## WORK INSTRUCTIONS
Output exactly the first line of the listing and each line after it, through the line that contains "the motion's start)"; add nothing else.

## EXCERPTED RECORDS

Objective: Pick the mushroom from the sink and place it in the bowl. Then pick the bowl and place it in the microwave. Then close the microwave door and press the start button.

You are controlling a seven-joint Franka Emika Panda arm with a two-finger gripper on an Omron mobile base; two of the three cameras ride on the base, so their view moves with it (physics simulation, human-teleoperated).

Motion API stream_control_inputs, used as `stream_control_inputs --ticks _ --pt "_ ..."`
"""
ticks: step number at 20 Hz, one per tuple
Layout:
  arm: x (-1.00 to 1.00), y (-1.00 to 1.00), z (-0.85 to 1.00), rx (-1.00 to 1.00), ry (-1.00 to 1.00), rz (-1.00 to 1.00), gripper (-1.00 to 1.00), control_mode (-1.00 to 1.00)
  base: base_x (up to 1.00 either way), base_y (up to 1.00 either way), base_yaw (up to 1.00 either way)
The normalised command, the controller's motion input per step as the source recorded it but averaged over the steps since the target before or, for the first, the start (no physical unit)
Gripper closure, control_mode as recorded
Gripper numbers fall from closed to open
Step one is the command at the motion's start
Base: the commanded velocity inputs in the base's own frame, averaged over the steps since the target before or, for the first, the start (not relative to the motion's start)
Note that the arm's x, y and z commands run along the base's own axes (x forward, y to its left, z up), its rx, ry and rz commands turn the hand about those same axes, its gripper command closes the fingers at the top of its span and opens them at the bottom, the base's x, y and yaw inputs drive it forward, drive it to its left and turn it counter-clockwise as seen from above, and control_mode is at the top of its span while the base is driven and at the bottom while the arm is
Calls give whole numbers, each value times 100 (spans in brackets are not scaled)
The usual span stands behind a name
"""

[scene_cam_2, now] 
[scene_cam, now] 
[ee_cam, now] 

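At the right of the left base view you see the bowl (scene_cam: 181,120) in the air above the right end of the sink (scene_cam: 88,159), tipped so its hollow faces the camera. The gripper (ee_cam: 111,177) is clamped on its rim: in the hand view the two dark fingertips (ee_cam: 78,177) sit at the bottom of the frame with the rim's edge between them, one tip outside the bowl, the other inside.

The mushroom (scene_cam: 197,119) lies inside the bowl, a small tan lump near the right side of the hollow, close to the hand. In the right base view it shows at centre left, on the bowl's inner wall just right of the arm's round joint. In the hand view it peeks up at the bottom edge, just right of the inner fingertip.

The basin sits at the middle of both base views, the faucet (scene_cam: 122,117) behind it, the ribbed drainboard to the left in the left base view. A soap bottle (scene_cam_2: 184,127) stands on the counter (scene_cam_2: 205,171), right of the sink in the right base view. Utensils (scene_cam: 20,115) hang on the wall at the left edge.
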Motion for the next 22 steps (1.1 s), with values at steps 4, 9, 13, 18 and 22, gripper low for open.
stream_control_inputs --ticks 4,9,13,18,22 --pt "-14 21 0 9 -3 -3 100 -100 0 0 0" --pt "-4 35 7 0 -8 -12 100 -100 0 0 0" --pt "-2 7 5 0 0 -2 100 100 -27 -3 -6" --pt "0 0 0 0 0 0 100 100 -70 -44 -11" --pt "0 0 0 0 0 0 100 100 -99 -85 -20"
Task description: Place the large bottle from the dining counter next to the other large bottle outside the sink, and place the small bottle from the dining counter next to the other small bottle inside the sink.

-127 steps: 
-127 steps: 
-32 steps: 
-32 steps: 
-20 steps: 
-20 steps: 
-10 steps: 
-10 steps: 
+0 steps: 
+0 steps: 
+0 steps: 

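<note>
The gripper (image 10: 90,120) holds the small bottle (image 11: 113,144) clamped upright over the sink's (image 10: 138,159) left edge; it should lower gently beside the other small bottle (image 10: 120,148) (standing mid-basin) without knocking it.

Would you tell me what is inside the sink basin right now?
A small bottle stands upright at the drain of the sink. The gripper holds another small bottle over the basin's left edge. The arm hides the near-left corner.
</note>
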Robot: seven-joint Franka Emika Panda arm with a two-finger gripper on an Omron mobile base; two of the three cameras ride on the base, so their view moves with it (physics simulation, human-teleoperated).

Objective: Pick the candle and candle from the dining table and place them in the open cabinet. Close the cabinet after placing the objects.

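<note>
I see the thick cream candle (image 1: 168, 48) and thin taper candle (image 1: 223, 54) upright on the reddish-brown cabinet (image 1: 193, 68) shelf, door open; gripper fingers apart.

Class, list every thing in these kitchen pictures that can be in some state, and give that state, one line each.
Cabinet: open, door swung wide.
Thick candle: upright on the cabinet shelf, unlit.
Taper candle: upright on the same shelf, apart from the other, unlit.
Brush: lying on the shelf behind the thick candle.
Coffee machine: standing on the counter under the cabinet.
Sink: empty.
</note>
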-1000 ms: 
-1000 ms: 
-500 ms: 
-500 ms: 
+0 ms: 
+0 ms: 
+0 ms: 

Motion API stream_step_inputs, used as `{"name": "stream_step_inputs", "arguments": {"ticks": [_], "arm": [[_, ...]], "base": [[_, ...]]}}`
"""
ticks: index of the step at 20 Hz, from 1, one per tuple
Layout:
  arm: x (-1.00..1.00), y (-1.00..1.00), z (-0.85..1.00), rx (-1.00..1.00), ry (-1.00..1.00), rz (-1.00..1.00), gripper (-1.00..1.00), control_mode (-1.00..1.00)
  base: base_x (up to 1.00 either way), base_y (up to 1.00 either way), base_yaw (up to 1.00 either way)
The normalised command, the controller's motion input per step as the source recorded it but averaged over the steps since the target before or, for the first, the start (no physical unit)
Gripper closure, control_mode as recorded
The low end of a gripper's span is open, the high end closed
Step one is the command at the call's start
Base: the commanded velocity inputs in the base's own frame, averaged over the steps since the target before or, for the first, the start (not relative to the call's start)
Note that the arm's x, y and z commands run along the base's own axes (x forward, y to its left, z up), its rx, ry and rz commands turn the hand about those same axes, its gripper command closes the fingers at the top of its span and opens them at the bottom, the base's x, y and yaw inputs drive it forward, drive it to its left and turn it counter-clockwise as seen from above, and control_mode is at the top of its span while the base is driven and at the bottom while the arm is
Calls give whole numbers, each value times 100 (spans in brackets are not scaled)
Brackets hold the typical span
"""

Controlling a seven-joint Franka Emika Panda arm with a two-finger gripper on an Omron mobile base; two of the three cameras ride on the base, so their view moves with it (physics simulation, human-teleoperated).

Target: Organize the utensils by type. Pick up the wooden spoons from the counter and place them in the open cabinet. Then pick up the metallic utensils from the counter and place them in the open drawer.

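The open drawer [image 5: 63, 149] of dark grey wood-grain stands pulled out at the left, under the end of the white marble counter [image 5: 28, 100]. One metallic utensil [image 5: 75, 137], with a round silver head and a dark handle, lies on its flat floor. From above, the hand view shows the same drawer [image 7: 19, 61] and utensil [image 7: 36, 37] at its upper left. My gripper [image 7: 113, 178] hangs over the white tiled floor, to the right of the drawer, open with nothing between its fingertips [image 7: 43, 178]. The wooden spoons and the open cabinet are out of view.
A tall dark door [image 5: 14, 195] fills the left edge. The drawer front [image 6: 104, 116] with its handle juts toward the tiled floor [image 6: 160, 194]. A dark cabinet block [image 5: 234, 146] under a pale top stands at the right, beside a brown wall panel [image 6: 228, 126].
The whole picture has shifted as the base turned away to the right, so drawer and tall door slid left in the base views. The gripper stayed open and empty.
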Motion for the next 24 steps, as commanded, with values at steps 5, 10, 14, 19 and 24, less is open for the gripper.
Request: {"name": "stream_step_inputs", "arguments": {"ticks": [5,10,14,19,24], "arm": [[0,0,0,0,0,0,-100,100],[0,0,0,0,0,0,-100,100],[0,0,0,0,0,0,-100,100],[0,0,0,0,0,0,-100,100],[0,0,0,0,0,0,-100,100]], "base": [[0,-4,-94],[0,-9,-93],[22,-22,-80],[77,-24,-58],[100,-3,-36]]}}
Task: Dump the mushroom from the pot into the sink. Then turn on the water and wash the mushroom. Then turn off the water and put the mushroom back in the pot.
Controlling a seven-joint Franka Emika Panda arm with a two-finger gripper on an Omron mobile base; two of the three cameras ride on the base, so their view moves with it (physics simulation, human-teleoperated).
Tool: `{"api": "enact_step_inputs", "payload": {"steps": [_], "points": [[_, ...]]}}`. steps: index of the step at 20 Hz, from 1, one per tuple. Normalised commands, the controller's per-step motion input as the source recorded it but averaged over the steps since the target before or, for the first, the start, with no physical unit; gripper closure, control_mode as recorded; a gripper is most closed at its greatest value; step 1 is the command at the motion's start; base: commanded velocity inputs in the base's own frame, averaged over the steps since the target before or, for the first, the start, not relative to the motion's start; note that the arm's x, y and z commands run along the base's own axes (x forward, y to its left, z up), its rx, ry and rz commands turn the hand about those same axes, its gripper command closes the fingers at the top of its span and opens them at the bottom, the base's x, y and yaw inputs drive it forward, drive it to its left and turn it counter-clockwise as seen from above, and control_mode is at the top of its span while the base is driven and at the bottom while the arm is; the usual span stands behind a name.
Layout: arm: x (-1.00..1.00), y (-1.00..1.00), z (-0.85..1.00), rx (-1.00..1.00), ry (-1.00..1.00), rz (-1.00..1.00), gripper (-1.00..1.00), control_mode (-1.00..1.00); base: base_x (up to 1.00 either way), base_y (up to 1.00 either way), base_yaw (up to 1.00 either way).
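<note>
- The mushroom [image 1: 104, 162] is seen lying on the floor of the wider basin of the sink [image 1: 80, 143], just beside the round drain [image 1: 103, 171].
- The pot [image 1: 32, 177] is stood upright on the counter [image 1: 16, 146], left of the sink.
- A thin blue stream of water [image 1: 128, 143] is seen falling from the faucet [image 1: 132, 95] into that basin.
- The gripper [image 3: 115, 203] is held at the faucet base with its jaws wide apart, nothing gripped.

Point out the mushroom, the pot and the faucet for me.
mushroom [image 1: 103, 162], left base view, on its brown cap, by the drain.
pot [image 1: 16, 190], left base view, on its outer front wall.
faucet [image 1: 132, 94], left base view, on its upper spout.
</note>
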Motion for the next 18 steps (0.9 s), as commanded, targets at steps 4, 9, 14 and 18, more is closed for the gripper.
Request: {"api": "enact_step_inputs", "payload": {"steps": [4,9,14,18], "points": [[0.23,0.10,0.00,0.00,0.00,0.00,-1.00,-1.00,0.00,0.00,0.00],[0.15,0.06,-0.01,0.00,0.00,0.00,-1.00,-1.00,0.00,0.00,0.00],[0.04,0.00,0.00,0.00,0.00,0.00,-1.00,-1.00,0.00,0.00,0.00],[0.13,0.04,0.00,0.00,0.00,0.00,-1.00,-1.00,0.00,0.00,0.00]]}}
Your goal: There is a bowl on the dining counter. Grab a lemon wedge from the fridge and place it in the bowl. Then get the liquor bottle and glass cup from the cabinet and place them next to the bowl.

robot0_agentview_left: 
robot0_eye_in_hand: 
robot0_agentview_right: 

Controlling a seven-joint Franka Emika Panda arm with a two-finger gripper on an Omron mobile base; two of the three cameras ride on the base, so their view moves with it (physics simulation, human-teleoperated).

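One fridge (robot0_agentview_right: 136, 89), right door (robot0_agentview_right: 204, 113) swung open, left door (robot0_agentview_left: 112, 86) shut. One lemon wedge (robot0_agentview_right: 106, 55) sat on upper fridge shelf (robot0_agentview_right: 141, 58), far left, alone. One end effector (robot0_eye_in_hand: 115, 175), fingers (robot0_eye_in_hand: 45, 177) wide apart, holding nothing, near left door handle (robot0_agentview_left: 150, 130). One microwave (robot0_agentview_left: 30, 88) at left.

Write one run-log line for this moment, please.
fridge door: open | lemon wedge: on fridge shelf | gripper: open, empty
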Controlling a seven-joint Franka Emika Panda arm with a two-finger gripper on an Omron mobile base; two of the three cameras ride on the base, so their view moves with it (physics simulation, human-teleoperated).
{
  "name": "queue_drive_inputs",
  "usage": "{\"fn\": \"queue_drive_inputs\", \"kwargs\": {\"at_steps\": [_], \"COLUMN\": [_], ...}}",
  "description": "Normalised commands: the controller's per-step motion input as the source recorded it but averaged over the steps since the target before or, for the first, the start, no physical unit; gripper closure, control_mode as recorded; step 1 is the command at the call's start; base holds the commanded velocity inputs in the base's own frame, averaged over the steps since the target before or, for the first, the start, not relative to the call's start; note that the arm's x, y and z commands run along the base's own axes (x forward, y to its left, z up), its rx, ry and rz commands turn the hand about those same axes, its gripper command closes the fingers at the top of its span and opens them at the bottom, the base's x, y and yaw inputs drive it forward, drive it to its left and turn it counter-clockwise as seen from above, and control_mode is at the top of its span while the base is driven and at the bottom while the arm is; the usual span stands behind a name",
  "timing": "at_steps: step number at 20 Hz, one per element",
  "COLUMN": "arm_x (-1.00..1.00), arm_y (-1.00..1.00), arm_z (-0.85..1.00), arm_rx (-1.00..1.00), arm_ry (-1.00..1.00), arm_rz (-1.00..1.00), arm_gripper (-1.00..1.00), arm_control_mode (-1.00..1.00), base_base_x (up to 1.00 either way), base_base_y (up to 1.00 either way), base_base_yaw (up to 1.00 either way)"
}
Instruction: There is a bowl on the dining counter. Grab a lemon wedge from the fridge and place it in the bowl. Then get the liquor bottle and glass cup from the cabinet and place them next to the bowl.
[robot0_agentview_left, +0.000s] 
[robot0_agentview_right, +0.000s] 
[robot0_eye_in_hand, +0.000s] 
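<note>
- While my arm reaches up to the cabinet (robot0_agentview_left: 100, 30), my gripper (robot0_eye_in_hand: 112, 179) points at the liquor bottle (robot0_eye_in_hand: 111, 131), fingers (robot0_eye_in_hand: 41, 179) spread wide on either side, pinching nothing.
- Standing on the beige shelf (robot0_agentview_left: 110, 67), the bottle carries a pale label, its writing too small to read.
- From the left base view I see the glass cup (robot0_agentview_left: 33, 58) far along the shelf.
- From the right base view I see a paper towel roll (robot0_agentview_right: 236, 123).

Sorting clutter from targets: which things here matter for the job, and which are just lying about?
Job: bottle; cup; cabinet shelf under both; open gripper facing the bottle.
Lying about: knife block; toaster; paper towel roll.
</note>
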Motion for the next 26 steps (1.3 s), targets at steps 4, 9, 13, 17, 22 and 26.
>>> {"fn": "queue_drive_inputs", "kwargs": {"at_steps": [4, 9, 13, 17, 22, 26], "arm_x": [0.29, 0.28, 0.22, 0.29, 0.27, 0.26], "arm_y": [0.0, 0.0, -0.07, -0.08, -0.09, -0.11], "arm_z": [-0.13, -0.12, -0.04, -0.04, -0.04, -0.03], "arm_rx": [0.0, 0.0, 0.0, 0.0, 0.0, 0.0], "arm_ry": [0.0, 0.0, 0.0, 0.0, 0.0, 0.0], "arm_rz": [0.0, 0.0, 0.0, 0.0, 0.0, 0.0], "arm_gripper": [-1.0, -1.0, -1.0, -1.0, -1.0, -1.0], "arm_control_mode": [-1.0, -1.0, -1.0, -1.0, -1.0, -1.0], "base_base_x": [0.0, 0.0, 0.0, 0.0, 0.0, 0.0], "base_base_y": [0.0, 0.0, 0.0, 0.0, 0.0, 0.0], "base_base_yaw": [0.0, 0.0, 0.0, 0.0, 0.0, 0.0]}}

## OUTPUT BELOW
Objective: Pick the mushroom from the sink and place it in the bowl. Then pick the bowl and place it in the microwave. Then close the microwave door and press the start button.

You are controlling a seven-joint Franka Emika Panda arm with a two-finger gripper on an Omron mobile base; two of the three cameras ride on the base, so their view moves with it (physics simulation, human-teleoperated).

Motion API stream_control_inputs, used as `stream_control_inputs --ticks _ --pt "_ ..."`
"""
ticks: step number at 20 Hz, one per tuple
Layout:
  arm: x (-1.00 to 1.00), y (-1.00 to 1.00), z (-0.85 to 1.00), rx (-1.00 to 1.00), ry (-1.00 to 1.00), rz (-1.00 to 1.00), gripper (-1.00 to 1.00), control_mode (-1.00 to 1.00)
  base: base_x (up to 1.00 either way), base_y (up to 1.00 either way), base_yaw (up to 1.00 either way)
The normalised command, the controller's motion input per step as the source recorded it but averaged over the steps since the target before or, for the first, the start (no physical unit)
Gripper closure, control_mode as recorded
Gripper numbers fall from closed to open
Step one is the command at the motion's start
Base: the commanded velocity inputs in the base's own frame, averaged over the steps since the target before or, for the first, the start (not relative to the motion's start)

No additional output will be given.